Monday, February 07, 2011

Barth on How to Approach the Theological Tradition

Daniel Migliore, “Karl Barth’s First Lectures in Dogmatics: Instruction in the Christian Religion” in Karl Barth, The Göttingen Dogmatics: Instruction in the Christian Religion, vol. 1 (Grand Rapids, MI: William B. Eerdmans Publishing Company, 1991): xxxiv-xxxv.
In the Göttingen lectures Barth refers repeatedly to his mentors in the Reformed tradition as “the older writers”, “our older Protestant predecessors”, “the older Orthodox” theologians, “our forefathers”, “our older Protestant fathers”, “the older dogmaticians”. Indeed, he cites them far more often than either Calvin or Luther. Barth not only takes the Reformed scholastics seriously, but finds their theologoumena impressive despite their “baroque garb”.

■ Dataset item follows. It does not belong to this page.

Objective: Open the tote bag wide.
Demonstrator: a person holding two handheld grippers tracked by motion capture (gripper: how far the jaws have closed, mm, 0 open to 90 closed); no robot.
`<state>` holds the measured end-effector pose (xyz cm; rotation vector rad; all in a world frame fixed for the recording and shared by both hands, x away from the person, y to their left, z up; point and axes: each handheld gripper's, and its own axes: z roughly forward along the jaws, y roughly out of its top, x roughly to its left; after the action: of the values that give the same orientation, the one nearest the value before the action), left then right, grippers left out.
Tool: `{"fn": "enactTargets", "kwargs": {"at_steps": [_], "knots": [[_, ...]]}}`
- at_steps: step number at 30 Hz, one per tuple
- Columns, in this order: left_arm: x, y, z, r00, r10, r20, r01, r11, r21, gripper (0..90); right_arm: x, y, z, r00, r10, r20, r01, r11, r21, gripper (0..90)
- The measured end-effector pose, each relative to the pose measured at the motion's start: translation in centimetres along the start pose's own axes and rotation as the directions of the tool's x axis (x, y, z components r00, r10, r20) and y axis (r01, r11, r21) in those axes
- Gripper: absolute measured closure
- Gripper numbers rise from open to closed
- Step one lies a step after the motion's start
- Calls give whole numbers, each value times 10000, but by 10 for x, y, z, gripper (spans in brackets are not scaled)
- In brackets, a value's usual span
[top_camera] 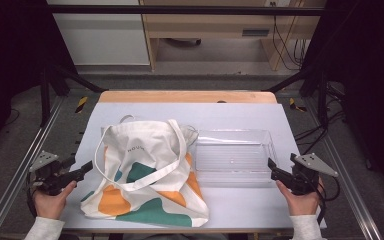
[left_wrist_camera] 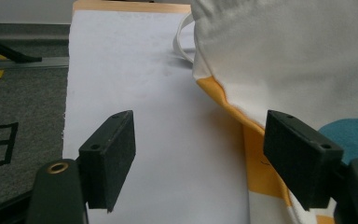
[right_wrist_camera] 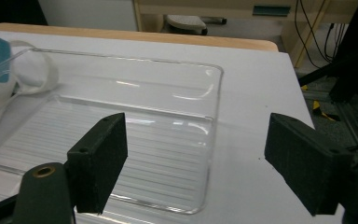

But while he often employs the categories and distinctions of the scholastics, he does not slavishly follow them. Wishing that theology today could regain something of the “remarkable objectivity and perspicacity” of the “masters of the old theological school”, he nevertheless tries to say better what they intended to say, and not infrequently diverges explicitly and sharply from their positions. While Barth considers continuity with the Reformed school a mark of his theological method, this does not mean for him a “repristination of the older Christian or Reformed dogmatics”. What he is after is something quite different from mere repetition of the Reformed traditions. His aim is to explore to what extent the lines drawn by the elders are necessary and right. The material must be thought through again from the very foundations. While respect is owed to the teachers of the church, their work cannot be simply repeated. True dogma is not something given but something sought. Received dogmas are only preliminary stopping points in what is a continuing task of theological reflection within the church. According to Barth, it is necessary initially to suspend the validity of any given dogma in order to test it and see to what extent it can be established anew. Even the decisions of Nicea and Chalcedon are in principle open to correction.
Of course, we in our own day must approach Barth in much the same manner.

4 comments:

Bobby Grow said...

Which is what makes Barth one of the best of what it looks like to be a "Reformed" theologian. semper reformanda!

Glenn said...

Mr. McMaken
It is true, isn't it, that we must always be hearing the dogma new? Didn't Barth say that God's revelation must constantly refresh our dogma?
Enjoyed your report on the 2010 conference, too.

W. Travis McMaken said...

Hi Glenn,

There is a distinction between the dogma, and the church's dogmas. The latter are a witness to the former, conceived as Jesus Christ. Given that sort of distinction, I'm not clear how your comments and what I have posted from Migliore finally differ. So, yes, I think that is true. :-)

Mike said...

Amen to what Bobby said. Trying "to say better what [the old masters] intended to say... While respect is owed to the teachers of the church, their work cannot be simply repeated. True dogma is not something given but something sought" -- all that seems to me to represent the best of theological work.

Incidentally, I was fortunate enough to take several classes with Dr. Migliore during my years at PTS. Wonderful lecturer and very kind man.